Vocation and the Common Good is a multi-year research project describing the possibilities for Christian faithfulness within nine spheres of modern work. The Vocation and the Common Good Podcast is one way of distributing the findings of the project. Through conversation with selected members of the project, we intend to highlight the role institutions, friends, family, and colleagues have played in sustaining people within their ongoing attempts to be faithful to the call of God upon their lives.


We begin the series with an interview with James Davison Hunter, Professor of Sociology at the University of Virginia and Executive Director of the Institute for Advanced Studies in Culture. This is an appropriate place to begin, for, as we discuss, the work of Vocation and the Common Good is directly tied to the argument first put forward in Hunter’s 2010 work, To Change the World: The Irony, Tragedy, and Possibility of Christianity in the Late Modern World. There, Hunter took up the fundamental question of how Christian believers should organize, direct, and deploy their efforts to care for their neighbors, claiming that “faithful presence” within the institutions that give shape to our days is to be preferred over any strategy of conquest, assimilation, or withdrawal. What is required for abiding cultural change towards a more just and humane society, Hunter argued, is sustained friendship among Christians across multiple sectors working in common cause for the welfare of others. This is what Hunter describes at the conclusion of our conversation as the “casuistry of love.”

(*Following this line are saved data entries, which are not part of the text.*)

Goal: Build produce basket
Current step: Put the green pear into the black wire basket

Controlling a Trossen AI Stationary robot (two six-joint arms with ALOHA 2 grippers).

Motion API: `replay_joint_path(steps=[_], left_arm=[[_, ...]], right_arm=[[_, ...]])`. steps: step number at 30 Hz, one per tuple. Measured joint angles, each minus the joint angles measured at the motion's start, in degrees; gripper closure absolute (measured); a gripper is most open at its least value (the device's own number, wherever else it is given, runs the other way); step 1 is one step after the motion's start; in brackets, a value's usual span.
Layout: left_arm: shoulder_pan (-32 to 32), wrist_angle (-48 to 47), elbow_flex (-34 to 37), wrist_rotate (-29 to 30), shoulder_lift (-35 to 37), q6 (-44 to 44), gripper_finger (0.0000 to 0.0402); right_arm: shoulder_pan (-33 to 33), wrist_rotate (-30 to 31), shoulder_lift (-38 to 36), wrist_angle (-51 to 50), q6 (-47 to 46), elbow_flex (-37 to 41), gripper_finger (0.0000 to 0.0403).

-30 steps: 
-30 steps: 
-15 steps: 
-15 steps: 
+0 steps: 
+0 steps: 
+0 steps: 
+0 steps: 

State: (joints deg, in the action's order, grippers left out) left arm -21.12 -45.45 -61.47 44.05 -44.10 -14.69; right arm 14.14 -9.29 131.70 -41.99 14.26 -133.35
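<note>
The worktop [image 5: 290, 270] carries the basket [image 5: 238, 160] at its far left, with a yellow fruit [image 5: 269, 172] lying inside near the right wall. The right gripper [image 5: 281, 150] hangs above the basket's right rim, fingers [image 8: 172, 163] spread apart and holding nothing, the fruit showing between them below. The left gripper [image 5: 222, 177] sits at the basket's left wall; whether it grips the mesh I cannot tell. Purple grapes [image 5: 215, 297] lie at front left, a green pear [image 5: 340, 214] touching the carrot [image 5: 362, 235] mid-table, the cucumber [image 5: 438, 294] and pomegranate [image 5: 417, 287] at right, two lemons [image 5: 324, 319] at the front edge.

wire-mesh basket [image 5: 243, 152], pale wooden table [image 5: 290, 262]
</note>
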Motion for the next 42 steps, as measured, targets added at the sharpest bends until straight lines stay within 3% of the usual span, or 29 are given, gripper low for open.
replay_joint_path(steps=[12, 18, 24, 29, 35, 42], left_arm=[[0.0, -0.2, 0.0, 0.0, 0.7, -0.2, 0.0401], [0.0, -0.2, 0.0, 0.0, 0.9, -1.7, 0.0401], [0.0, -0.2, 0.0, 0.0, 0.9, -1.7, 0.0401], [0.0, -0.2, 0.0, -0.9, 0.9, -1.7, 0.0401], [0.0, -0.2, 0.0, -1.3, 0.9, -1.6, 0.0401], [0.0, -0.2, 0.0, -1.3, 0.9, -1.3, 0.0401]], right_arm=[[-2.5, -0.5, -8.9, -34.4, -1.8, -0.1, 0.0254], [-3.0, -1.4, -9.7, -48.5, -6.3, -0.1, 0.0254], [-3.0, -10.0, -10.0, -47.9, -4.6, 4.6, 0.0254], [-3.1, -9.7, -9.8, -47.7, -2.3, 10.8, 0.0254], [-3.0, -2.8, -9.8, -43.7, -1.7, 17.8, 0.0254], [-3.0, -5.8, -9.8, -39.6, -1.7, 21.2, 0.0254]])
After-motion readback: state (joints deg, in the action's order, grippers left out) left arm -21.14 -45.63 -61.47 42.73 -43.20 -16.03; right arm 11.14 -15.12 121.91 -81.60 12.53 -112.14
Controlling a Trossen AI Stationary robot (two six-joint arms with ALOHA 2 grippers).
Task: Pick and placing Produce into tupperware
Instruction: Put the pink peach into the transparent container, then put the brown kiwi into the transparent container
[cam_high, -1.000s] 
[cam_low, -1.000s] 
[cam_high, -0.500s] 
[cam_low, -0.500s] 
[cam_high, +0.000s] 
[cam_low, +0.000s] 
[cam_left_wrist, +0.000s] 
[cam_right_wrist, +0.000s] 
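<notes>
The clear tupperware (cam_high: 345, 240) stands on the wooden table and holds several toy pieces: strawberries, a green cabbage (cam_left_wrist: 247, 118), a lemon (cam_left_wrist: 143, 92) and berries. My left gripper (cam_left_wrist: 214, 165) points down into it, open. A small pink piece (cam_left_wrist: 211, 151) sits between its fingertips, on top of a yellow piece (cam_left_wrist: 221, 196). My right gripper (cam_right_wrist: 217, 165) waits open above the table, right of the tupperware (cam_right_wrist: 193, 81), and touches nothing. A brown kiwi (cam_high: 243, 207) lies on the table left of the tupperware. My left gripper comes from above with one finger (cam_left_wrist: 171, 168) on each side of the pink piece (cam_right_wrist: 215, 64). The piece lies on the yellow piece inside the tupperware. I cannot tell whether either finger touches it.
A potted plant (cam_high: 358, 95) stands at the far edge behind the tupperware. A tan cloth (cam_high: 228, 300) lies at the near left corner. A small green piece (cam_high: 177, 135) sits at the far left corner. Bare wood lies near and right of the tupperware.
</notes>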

Within the ongoing conversation regarding the shape faithfulness should take in our contemporary moment, “faithful presence” and the general argument of To Change the World was never intended to be the final word on the matter. As Hunter makes plain within this interview, pat or overly simplistic answers to the question of “what faithful presence looks like within my sphere” allow Christians to outsource the hard work of discerning their calling and taking stock of the tools available to them to fully inhabit it. Rather, like the work of good portraiture, To Change the World aimed to display, provoke, redirect, and stimulate the church’s imagination for what it can and should be. 

By this standard, the book has succeeded. Across multiple expressions of the church and within a variety of sectors, the question of “what does faithful presence look like” has been taken up. In Vocation and the Common Good, we sought to structure that conversation over time. Within groups of thoughtful practitioners, faithful academics, and multiple church men and women, Vocation and the Common Good sought to chart a path for faithfulness within a given sphere of modern work. In subsequent episodes of the series, we speak with fellow travelers from the fields of law, pastoral ministry, education, the arts, philanthropy, and innovation. While the conversations are wide-ranging, the central aim of the series is to take up the basic question of faithfulness in our time: What does love require?